After all, there’s no applicable violation code for making me fall for him and then leaving. And there’s not a single fine I can think of that would make me feel better anyways.

Chapter Thirteen

I can’t believe him.

How could I have been so hoodwinked, so swindled?

I hate it even more because now, he’s done his absolute most to ruin Christmas. He’s given me the beginning of a Hallmark movie and then ruined the happy ending.

When I was growing up, at least I didn’t have expectations at Christmas. They were all terrible. Christmas mornings were nothing but a countdown to the fighting. Everything would start off right, with Mom’s cinnamon rolls and Dad trying his best to smile through the embarrassment of wearing matching Christmas pajamas. But inevitably, a comment would be made. Something like, “Well, if you were here to help me, you might know what Maggie was opening right now.” Or, “If you hadn’t worked late we could’ve gone to look at lights before it was crowded.”

No matter how rosy the start, Christmas would turn shitty. But in Reindeer Falls, that was never supposed to happen. It was supposed to be gumdrops and sugar plums and joy for the entire season. It was supposed to be perfectly decorated houses and rogues who turn into ideal boyfriends. Not a couple of weeks of the hottest sex of my life, of falling in love, of getting my heart broken.

I don’t even have the energy to tell Sutton and Lexi that they were right. They found out, of course, and they came over to treat me to cocoa. But I couldn’t even vent about it properly. I committed so hard to the fantasy that there’s nothing for me to do now but wallow privately. I’ll watch the sad Christmas movies, like It’s a Wonderful Life and A Christmas Carol, the ones I usually avoid because Christmas isn’t for sadness. I’ll let myself cry, and then I’ll forget about Ryan.

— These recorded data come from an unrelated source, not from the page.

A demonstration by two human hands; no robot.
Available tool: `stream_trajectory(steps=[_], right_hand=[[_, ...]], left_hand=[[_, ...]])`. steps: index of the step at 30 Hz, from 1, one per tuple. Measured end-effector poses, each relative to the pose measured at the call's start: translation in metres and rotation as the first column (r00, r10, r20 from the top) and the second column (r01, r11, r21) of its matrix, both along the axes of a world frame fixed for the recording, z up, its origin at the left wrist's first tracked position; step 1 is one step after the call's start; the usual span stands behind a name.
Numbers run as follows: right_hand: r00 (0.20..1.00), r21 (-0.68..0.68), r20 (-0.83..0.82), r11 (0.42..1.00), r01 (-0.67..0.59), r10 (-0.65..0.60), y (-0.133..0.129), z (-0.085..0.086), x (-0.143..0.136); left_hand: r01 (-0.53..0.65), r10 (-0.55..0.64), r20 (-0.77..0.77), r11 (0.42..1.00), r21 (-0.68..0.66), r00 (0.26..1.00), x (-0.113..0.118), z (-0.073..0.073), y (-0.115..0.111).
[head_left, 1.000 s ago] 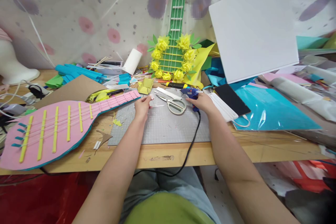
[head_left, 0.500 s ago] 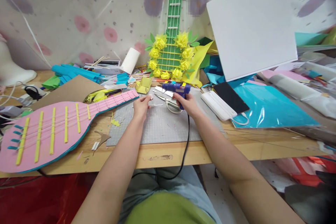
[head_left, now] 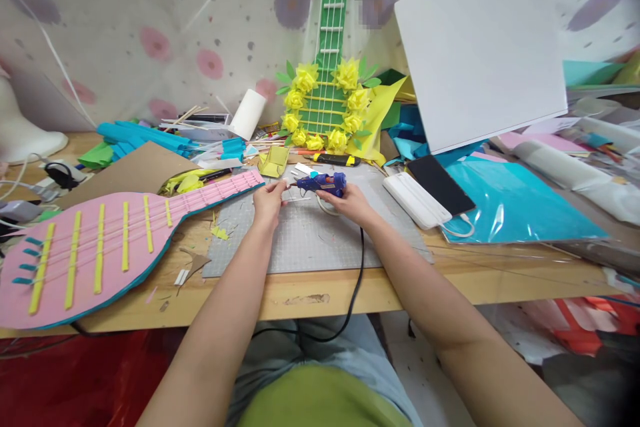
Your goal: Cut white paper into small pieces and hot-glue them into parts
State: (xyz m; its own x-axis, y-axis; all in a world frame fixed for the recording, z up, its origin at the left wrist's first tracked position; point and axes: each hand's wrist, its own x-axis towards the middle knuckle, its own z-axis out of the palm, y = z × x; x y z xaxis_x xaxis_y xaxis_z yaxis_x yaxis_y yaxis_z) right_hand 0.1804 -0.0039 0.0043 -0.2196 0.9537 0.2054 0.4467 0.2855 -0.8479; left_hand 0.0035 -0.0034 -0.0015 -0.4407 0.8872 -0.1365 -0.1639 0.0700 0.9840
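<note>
My right hand (head_left: 350,203) is wrapped round a blue hot glue gun (head_left: 320,183), whose nozzle points left and is close to my left fingertips. My left hand (head_left: 269,203) pinches a small white piece (head_left: 287,184), mostly hidden by the fingers; I cannot tell whether the nozzle touches it. Both hands are above a grey cutting mat (head_left: 310,247). Scissors lie under the glue gun, with a white handle (head_left: 327,208) partly showing. To the left rests a pink paper guitar (head_left: 113,240) with yellow strips, its neck ending near my left hand.
A green guitar (head_left: 325,103) with yellow paper flowers stands at the back. A yellow-black cutter (head_left: 337,159) lies before it. On the right are a white power bank (head_left: 415,200), a black phone (head_left: 440,183) and a blue sheet (head_left: 520,200). The glue gun's black cord (head_left: 357,280) hangs over the table edge.
My right hand has brought the glue gun left and slightly down, its nozzle now at my left fingertips. The cutter behind it has come into view. My left hand has barely moved.
</note>
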Motion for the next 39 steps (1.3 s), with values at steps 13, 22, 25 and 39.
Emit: stream_trajectory(steps=[13,22,25,39], right_hand=[[0.999,0.042,0.012,0.999,0.029,-0.030,0.0036,-0.0056,-0.0005],[0.999,0.055,0.028,0.998,0.019,-0.021,0.0030,-0.0051,0.0000],[0.999,0.059,0.039,0.998,0.025,-0.027,0.0017,-0.0032,-0.0001],[0.998,0.076,0.044,0.996,0.038,-0.041,0.0017,-0.0014,-0.0002]], left_hand=[[0.023,-0.024,-0.050,1.000,-0.007,0.998,0.0014,0.0038,-0.0025],[0.021,-0.021,-0.056,1.000,-0.004,0.998,0.0013,0.0030,-0.0026],[0.006,-0.006,-0.053,1.000,-0.002,0.999,0.0008,0.0025,-0.0018],[0.044,-0.043,-0.097,0.999,0.006,0.994,0.0012,-0.0001,-0.0022]])
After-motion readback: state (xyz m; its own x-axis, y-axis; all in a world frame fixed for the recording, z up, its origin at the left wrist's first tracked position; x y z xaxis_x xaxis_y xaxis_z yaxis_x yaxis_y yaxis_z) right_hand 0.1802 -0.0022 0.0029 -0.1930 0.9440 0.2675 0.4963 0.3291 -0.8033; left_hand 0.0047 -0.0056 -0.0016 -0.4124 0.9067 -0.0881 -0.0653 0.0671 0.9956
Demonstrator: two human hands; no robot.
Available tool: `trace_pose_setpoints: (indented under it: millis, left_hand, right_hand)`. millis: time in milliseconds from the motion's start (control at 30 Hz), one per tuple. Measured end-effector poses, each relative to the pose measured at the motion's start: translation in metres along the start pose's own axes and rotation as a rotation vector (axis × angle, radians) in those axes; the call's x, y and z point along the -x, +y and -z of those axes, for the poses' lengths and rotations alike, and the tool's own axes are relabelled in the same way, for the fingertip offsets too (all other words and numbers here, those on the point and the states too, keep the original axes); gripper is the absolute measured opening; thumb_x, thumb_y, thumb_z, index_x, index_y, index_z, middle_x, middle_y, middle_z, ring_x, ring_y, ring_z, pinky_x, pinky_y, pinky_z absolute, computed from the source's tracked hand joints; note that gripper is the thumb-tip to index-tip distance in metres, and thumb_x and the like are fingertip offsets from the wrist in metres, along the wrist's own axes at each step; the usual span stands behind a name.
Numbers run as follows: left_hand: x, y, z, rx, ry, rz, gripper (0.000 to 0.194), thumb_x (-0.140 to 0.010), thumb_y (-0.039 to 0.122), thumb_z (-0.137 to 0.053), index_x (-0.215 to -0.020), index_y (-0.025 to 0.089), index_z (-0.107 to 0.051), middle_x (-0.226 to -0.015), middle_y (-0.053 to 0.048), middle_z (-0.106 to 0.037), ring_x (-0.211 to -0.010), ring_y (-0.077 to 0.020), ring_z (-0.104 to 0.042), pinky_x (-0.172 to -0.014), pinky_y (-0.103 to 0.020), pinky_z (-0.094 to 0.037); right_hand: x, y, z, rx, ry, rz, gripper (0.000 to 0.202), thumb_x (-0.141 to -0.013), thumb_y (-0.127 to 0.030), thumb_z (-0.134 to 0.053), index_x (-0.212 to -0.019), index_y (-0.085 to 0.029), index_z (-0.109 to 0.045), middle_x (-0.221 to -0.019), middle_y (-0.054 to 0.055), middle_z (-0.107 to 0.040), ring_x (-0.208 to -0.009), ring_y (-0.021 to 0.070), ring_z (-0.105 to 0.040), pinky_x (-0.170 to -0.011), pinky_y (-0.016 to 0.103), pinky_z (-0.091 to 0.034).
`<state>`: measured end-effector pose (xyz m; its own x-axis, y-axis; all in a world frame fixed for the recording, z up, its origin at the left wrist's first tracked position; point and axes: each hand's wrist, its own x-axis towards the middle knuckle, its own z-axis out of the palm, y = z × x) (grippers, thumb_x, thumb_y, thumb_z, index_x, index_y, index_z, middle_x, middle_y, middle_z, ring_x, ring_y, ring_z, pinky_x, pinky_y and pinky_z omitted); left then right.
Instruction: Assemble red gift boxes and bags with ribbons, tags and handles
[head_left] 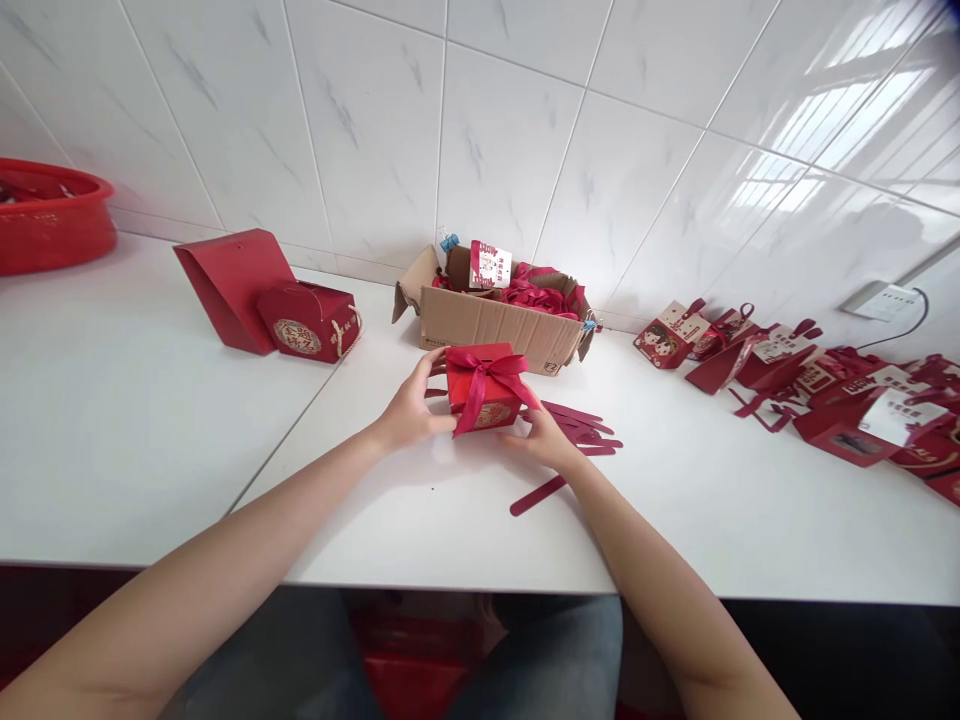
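Observation:
A small red gift box (501,414) with a ribbon bow (484,375) on it is between my two hands, just above or on the white table; which of the two I cannot tell. My left hand (412,405) grips its left side, fingers behind and thumb in front. At the lower right corner, my right hand (544,435) has its fingers curled against the box. Several flat dark-red strips (577,425) with rounded ends lie on the table behind and beside my right hand; one separate strip (536,497) lies nearer the front edge.
Behind the gift box stands an open cardboard carton (487,325) with red ribbons and a printed tag. Two red boxes (311,320) (236,285) are at left, and a red basin (60,225) is farther left. Finished-looking gift boxes (840,420) line the right, near a power strip (883,300).

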<state>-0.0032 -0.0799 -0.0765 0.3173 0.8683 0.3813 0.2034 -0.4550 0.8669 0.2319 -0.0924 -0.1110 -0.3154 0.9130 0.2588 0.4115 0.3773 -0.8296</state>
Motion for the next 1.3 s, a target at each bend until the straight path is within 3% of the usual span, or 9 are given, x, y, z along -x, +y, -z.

Except forgetting about him is proving near impossible. He’s leaving tomorrow. I know because I marked the date down on my desk calendar. Sutton mentioned it the other day, while attempting to console me. I don’t know why she told me, but I feel like at least it gave me a countdown to the end of this horrible mess.

No, not horrible. The end of a chapter, is all. Or the last page of a bad book. A book that was supposed to be a romance but ended up being women’s fiction. If I could’ve, I would’ve DNF-ed it before the bad part.

But still. I need to do something.

And then it hits me.

Of course! The house. Selling it.

One last way to remind Ryan that, if he doesn’t like Reindeer Falls, then there are plenty of people who’d be happy to take his place. Families, mostly. Definitely not a lot of hot young available men flocking to town. But never mind that, the point is, I can sell his house in a day and never have to see him again.